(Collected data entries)
►

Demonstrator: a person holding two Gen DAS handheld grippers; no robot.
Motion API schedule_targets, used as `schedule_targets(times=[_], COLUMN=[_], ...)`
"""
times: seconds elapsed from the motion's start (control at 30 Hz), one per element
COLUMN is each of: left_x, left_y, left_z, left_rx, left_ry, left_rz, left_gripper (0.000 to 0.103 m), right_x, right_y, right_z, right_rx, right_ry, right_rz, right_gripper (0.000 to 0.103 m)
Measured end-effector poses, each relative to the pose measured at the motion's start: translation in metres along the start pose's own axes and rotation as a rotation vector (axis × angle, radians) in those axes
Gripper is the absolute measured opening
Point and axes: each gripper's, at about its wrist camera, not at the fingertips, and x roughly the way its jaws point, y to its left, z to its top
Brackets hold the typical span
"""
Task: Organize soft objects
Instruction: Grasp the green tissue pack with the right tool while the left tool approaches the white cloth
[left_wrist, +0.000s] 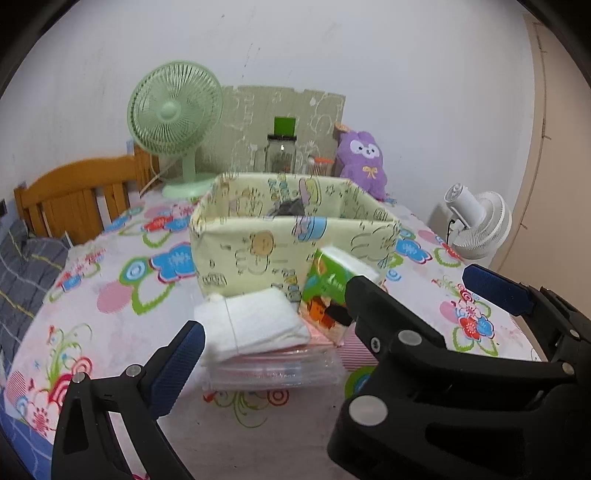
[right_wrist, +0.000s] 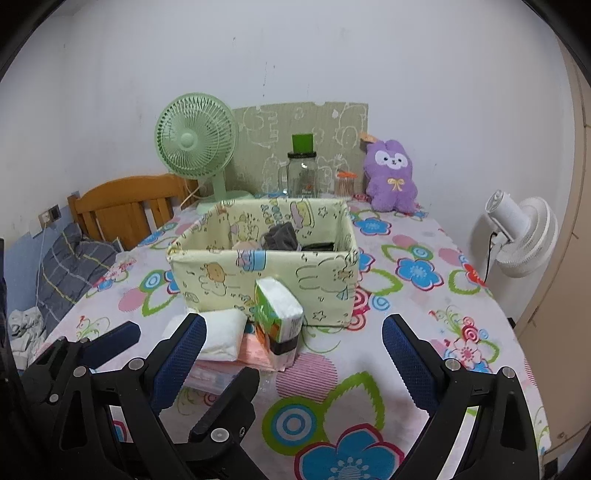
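Both grippers hover low over the flowered surface (right_wrist: 424, 236), the left gripper (left_wrist: 273, 310) and the right gripper (right_wrist: 291, 328) each with jaws spread wide and holding nothing. Just ahead, a white folded cloth (left_wrist: 255, 321) and a green tissue pack (right_wrist: 279, 314) rest on flat pink packets (left_wrist: 280, 373), just in front of the yellow fabric box (right_wrist: 266, 273).

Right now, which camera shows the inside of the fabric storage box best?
The right wrist view: the fabric storage box is seen from higher, showing dark items inside. The left wrist view shows mostly its front wall, with only a dark sliver inside.
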Motion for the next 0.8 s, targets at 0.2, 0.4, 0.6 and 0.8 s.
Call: schedule_targets(times=[0.2, 0.4, 0.6, 0.8], left_x=[0.011, 0.024, 0.035, 0.043], left_y=[0.005, 0.011, 0.017, 0.024], left_z=[-0.008, -0.017, -0.022, -0.018], left_rx=[-0.002, -0.004, -0.013, -0.032], left_ry=[0.025, 0.067, 0.093, 0.110], left_rz=[0.010, 0.027, 0.044, 0.058], left_gripper=[0.101, 0.101, 0.101, 0.101], right_x=[0.015, 0.031, 0.046, 0.062], right_y=[0.003, 0.008, 0.012, 0.012], right_z=[-0.009, -0.018, -0.022, -0.018], right_rx=[-0.002, -0.013, -0.037, -0.035], right_ry=[0.035, 0.075, 0.090, 0.104], right_rz=[0.013, 0.019, 0.007, 0.015], right_gripper=[0.098, 0.097, 0.092, 0.086])
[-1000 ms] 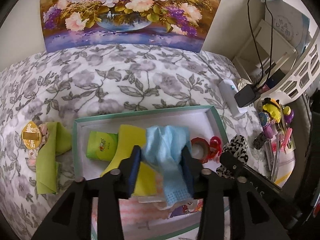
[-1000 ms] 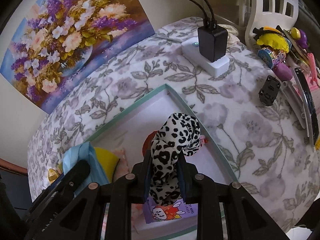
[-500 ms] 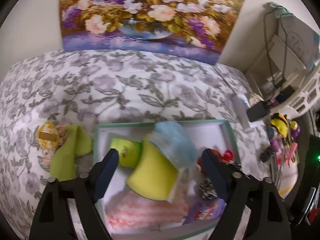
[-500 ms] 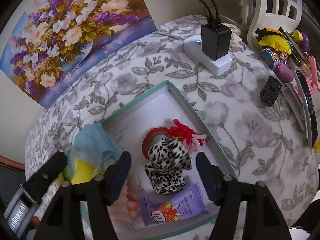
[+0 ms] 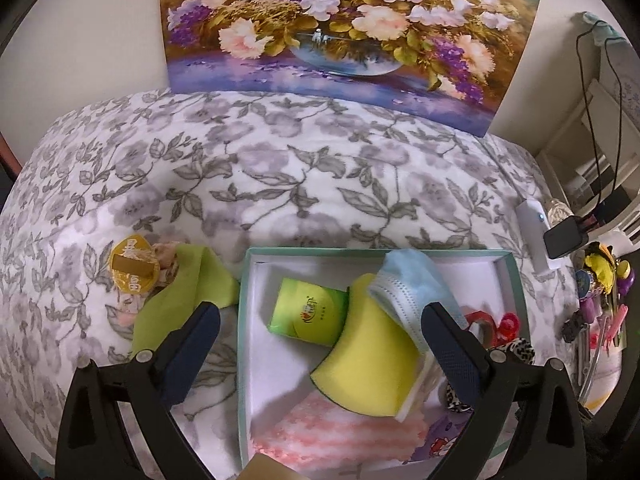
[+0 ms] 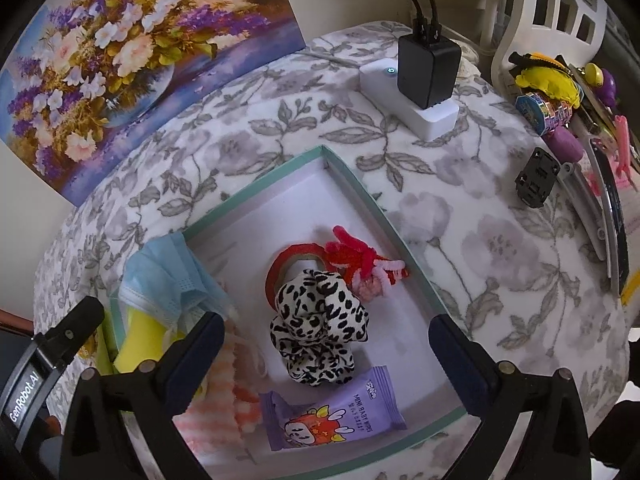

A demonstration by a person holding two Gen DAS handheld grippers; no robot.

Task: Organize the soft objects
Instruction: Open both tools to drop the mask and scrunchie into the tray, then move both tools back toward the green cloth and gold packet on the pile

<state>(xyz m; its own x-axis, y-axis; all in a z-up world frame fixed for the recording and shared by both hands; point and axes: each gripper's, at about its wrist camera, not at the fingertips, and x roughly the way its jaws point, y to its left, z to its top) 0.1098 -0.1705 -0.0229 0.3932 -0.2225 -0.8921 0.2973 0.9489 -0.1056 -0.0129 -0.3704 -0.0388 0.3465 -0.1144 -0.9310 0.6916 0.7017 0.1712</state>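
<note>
A teal-rimmed white tray (image 5: 244, 320) (image 6: 352, 184) lies on the floral cloth. In it a blue face mask (image 5: 412, 280) (image 6: 168, 276) rests on a yellow sponge (image 5: 372, 360), beside a green tissue pack (image 5: 308, 312) and a pink striped cloth (image 5: 336, 436). The leopard scrunchie (image 6: 316, 320) lies in the tray near a red tape ring (image 6: 280, 264) and a purple wipes pack (image 6: 336, 416). My left gripper (image 5: 320, 340) hovers over the tray's left part, jaws opening, gripping nothing. My right gripper (image 6: 326, 332) hangs above the scrunchie, jaws opening, pads clear of it.
A green cloth (image 5: 180, 296) and a gold-lidded cup (image 5: 134, 272) lie left of the tray. A white power strip with a black charger (image 6: 424, 76) sits behind it. Hair clips and small toys (image 6: 560, 92) crowd the right edge. A flower painting (image 5: 340, 28) leans on the wall.
Both grippers have opened wide. The left one let the blue mask drop onto the sponge and shifted left. The right one released the leopard scrunchie into the tray.
</note>
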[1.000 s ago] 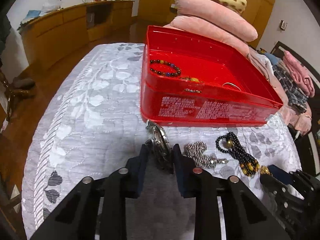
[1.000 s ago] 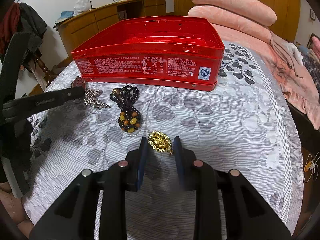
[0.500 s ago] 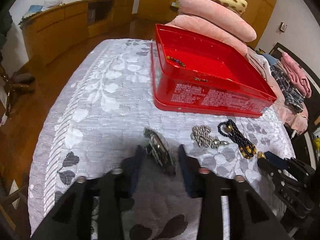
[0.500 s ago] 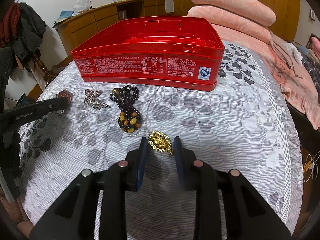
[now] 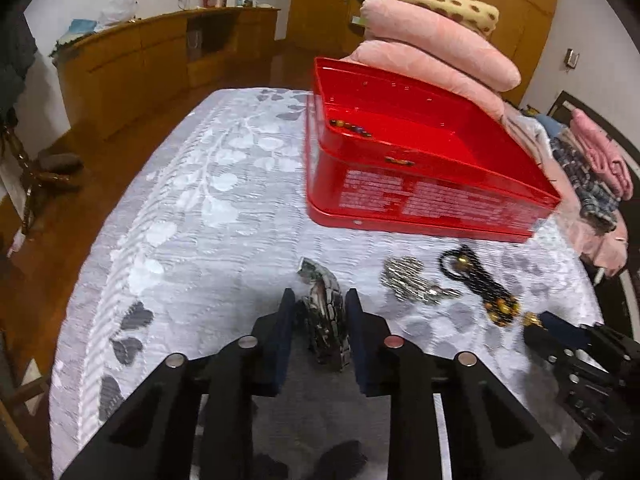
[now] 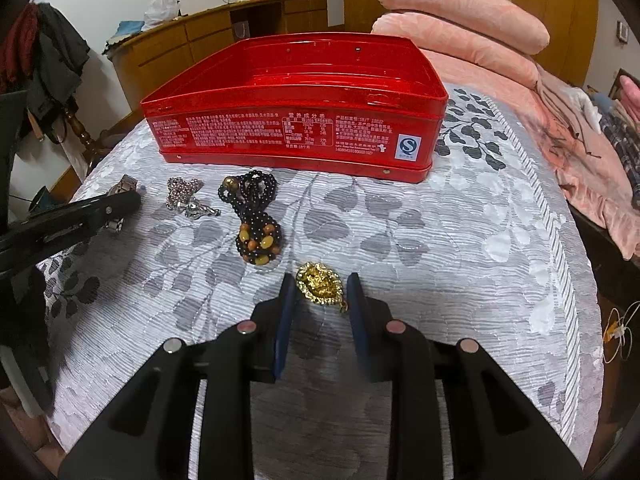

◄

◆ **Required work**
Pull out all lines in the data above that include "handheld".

◆ **Exercise result**
Demonstrator: a person holding two Gen DAS handheld grippers; no robot.
A demonstration by a person holding two Gen DAS handheld grippers; no robot.

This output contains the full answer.